Ancient Men of Power: The Roman Republic's Most Influential Leaders
Ancient Men of Power: The Roman Republic’s Most Influential Leaders

Ancient Men of Power: The Roman Republic’s Most Influential Leaders

Khalid Elhassan - October 29, 2017

Ancient Men of Power: The Roman Republic’s Most Influential Leaders
Cicero. Sententiae Antiquae


Marcus Tullius Cicero (106 – 43 BC), considered Rome’s greatest orator, was a statesman, scholar, lawyer, and writer who served as consul in 63 BC. Throughout his career, he tried in vain to uphold republican principles as the Roman Republic tore itself apart in civil wars during its final years. He had much greater impact and success influencing Western thought for centuries, and the rediscovery of his writings more than a millennium after his death is credited with sparking the Renaissance.

Cicero was born into a wealthy equestrian family in Arpinum and was sent to study law in Rome as a youth. His brilliant defense of a Sextus Roscius in 79 BC against trumped-up charges of parricide established his reputation as a lawyer and began his rise in Rome. He became a supporter of Pompey the Great, and as a member of the conservative and pro-aristocratic optimates faction, was elected consul in 63 BC. That year, he suppressed what came to be known as the Catiline Conspiracy to overthrow the government, arresting and ordering the summary execution of its ringleaders captured in Rome.

In 60 BC, he declined an invitation to join Caesar, Pompey, and Crassus in what became known as the First Triumvirate, deeming the arrangement unconstitutional, and doing all he could to undo it by driving wedges between the Triumvirs.

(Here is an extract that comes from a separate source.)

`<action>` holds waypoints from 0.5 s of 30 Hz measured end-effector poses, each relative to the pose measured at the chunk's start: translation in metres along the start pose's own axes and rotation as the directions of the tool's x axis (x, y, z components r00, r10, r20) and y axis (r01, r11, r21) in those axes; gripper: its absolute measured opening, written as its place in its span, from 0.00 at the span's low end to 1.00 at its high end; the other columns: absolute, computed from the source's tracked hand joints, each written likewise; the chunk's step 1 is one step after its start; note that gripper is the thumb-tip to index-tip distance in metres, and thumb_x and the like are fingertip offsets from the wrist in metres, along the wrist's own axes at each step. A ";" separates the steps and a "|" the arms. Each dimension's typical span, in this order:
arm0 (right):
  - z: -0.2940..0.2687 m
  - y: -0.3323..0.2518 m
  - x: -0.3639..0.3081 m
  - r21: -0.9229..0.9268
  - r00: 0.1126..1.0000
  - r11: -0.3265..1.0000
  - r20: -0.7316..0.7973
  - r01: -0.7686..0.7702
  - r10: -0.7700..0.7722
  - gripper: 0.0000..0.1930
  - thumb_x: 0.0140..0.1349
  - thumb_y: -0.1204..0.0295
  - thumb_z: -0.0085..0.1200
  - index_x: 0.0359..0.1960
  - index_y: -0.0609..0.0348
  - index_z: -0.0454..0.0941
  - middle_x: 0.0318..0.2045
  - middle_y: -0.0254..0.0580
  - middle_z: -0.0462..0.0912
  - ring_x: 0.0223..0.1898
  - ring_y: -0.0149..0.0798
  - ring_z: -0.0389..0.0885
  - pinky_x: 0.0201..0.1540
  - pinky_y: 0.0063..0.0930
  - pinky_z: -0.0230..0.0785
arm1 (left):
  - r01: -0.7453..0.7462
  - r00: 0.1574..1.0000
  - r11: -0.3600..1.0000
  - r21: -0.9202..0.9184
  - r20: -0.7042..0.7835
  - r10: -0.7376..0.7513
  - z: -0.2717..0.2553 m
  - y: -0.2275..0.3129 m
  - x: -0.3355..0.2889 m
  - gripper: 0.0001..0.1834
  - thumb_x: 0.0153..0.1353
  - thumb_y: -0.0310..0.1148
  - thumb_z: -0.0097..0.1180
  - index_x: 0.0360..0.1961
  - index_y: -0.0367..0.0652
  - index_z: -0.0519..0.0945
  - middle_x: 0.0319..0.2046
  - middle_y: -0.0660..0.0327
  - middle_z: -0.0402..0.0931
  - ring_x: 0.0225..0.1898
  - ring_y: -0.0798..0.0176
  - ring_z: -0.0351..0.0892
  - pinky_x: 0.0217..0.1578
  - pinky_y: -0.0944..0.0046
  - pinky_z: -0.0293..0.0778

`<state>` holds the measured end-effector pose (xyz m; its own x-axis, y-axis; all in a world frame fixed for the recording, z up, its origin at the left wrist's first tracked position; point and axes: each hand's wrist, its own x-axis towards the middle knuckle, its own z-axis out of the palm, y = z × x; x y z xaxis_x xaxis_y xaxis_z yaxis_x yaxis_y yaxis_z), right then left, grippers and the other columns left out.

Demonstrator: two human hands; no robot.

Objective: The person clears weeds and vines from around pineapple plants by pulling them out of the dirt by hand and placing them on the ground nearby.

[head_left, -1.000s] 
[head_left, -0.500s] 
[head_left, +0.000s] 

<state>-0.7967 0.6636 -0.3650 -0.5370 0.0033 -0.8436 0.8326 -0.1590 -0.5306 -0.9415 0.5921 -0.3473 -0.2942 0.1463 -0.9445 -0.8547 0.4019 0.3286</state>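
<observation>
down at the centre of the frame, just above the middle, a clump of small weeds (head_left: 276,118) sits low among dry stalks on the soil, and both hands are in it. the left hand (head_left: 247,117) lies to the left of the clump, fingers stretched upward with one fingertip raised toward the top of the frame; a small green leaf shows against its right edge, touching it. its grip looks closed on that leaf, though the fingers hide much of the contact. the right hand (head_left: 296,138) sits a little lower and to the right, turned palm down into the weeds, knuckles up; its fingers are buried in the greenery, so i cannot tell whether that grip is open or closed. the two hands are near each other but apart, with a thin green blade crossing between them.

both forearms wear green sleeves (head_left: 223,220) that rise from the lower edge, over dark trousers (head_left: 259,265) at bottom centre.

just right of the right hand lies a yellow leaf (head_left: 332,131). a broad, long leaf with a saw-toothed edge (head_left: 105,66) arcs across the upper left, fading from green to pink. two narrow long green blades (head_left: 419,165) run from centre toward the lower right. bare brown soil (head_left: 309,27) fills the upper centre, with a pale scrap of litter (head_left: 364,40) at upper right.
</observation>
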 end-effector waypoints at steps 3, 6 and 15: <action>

Crassus was killed in battle in 53 BC, and when Pompey and Caesar fell out and the latter marched on Italy in 49 BC, Cicero sat out the ensuing civil war, and spent that period in scholarly pursuits and writing books and treatises.

After Caesar’s assassination in 44 BC, Cicero promoted the cause of Gaius Octavius, Caesar’s adopted son and heir, seeking to use the teenager as a cat’s paw during his conflict against Mark Antony, whom Cicero loathed and against whom he penned and orated scathing critiques known as The Philippics. Quipping that he would “praise, raise, and erase” Octavius, Cicero greatly underestimated the youth, who as the future Augustus would end the Roman Republic and replace it with the Roman Empire. Octavius shrewdly reconciled with Mark Antony and cut a deal that divided Rome between the two, who then proceeded to clean house by eliminating all enemies, and potential opponents of the regime in a bloody purge that outdid Sulla’s. Cicero, as an avowed enemy of Mark Antony, was on the new regime’s list of the proscribed.

He fled Rome, but was captured and killed on December 7th, 43 BC. A vindictive Antony then had Cicero’s severed head and hands displayed in the rostra, or speaker’s platform in Rome’s Forum, after Antony’s equally vindictive wife pierced the orator’s tongue with knitting needles.

Defeated politically, Cicero triumphed intellectually. His impact extended far beyond his own days, as he left behind a trove of writings on philosophy, politics, rhetoric, and oratory, whose rediscovery in the 13th century and the keen interest they aroused in scholars, amongst whom Petrarch was most notable, helped jump-start the Renaissance. He influenced European literature and ideas more than any single prose writer before or since, and his impact on the Latin language was such that until the 19th century, all European prose could be viewed as being a return to or a reaction against Cicero’s style.